SNAP Basic Training 006: Your First LP Band
A Field Guide to Launching Your Position
At some point, every recruit stops watching swaps and starts holding the field.
Liquidity provision is not passive income. It is positioning. You are choosing where to deploy capital, what price range to defend, and how long you are willing to hold ground while the market moves around you.
This training walks you through launching your first LP band on SNAP. Not theory. Not optimisation tricks. Just the mechanics, the mindset, and the mistakes to avoid when you deploy for the first time.
What an LP Band Actually Is
On SNAP, liquidity is concentrated. That means you do not spread your funds across every possible price. You define a range. That range is your LP band.
Inside the band, your liquidity is active. You earn fees. You contribute depth. You get paid for providing execution.
Outside the band, your liquidity is idle. It does nothing until price re-enters your range.
Think of your LP band as a zone you choose to defend. Too wide and your capital is diluted. Too narrow and you risk being pushed out of the action quickly.
Before You Deploy
Before you click anything, answer three questions.

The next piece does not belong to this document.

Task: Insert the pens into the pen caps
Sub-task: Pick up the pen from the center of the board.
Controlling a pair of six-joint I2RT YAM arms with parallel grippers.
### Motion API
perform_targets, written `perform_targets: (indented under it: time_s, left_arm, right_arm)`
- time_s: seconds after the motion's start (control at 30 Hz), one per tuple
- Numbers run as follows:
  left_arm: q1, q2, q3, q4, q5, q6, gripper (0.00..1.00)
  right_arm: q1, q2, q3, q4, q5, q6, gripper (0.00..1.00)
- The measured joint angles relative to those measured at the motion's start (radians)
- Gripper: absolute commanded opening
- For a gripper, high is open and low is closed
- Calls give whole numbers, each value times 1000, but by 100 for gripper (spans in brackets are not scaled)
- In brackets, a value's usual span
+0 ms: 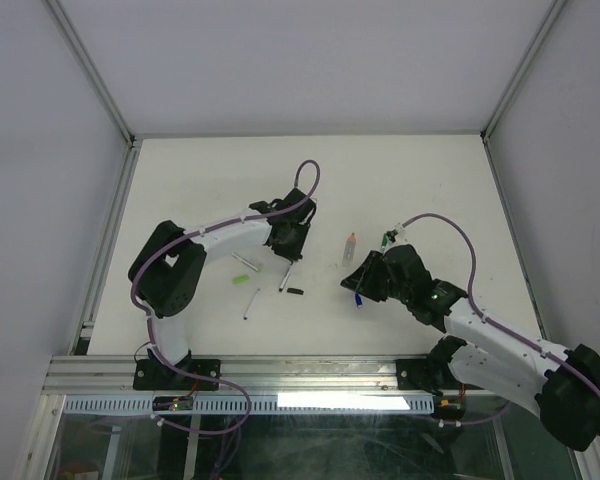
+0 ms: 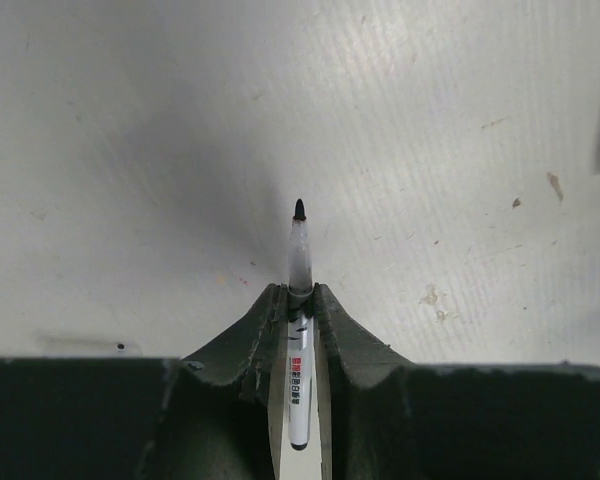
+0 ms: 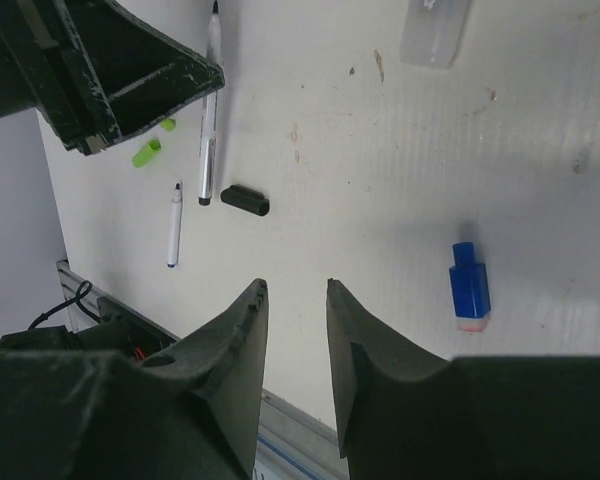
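Left wrist view has the left hand [image 2: 298, 298] closed on a white pen [image 2: 299, 255]. The barrel runs along the gap between the fingers, and its black tip pokes out past them above the counter [image 2: 130, 150]. From above, the left arm [image 1: 225, 235] bends at the elbow and reaches to mid-counter, while the right arm [image 1: 500, 345] stretches in from the near right corner. The right hand [image 3: 297, 295] hangs over the counter, its fingers a narrow gap apart with nothing between them. A blue cap [image 3: 469, 283] lies just to its right. A black cap [image 3: 245, 200], a green cap [image 3: 146, 152] and a loose pen [image 3: 174, 222] lie further left, near the left hand.
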Motion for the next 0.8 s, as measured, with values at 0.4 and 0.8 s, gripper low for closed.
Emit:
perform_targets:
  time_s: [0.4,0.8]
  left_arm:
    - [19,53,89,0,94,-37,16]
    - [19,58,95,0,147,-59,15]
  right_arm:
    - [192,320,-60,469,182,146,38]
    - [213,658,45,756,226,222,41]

What pair am I providing liquidity for
Is this a volatile pair or a stable one
How often am I willing to manage this position
Stable pairs tolerate tighter bands and less monitoring. Volatile pairs demand wider ranges or more active management. There is no correct answer. Only trade-offs.
If you do not want to check your position regularly, widen your band. If you are active and watching price, you can afford to be more precise.
Choosing Your Price Range
This is where most first-time LPs overthink things.
A simple starting approach works fine.
Look at the current price. Set your lower bound somewhere you are comfortable buying more of the base asset. Set your upper bound somewhere you would be happy selling into.
You are not predicting the future. You are defining acceptable outcomes.
If price moves down, you accumulate one side.
If price moves up, you accumulate the other.
If price stays inside, you earn fees.
The band reflects your conviction, not your ego.
Deploying the Position
When you launch an LP position on SNAP, you will:
• Select the pool
• Choose your price range
• Allocate your capital
• Approve the tokens
• Confirm the mint transaction
Once confirmed, your position exists as an NFT. That NFT represents your exact band, liquidity amount, and fee tier.
From that moment on, your LP is live.
What Happens After Launch
After deployment, three things matter.
Fees
You earn fees only while price trades inside your band. Narrow bands earn higher fee concentration but are exited more easily.
Range status
If price leaves your range, your position stops earning. This is not a failure. It is information.
Position management
You can leave the position as is, adjust the band, or close and redeploy elsewhere. Each choice has costs and consequences.
There is no requirement to constantly rebalance. Many LPs lose money by over-managing.
Common First-Time Mistakes
Almost everyone makes at least one of these.
Bands that are too tight
- You get pushed out immediately and wonder why fees stopped.
Ignoring volatility
- Wide price swings chew through narrow bands fast.
Forgetting approvals
- Old approvals remain active. Clean them up after deployment.
Expecting passive returns
- LPing is active exposure. Fees are compensation for risk.
Learning happens by doing. Keep position sizes small at first.
How LP Bands Fit the SNAP System
Liquidity is not isolated on SNAP.
Your LP contributes to swaps.
Swaps generate fees.
Fees feed into incentives.
Incentives align voters and emissions.
By launching an LP band, you are not just earning fees. You are supporting the entire flow of the system. This is how capital becomes influence over time.
Final Briefing
Your first LP band does not need to be perfect. It needs to be intentional.
Choose a range you understand. Accept the outcomes. Watch how price behaves. Learn how your position reacts. The field teaches faster than theory ever will.
Training 007 will cover managing and adjusting LP positions once they are live.
Until then, hold your ground wisely.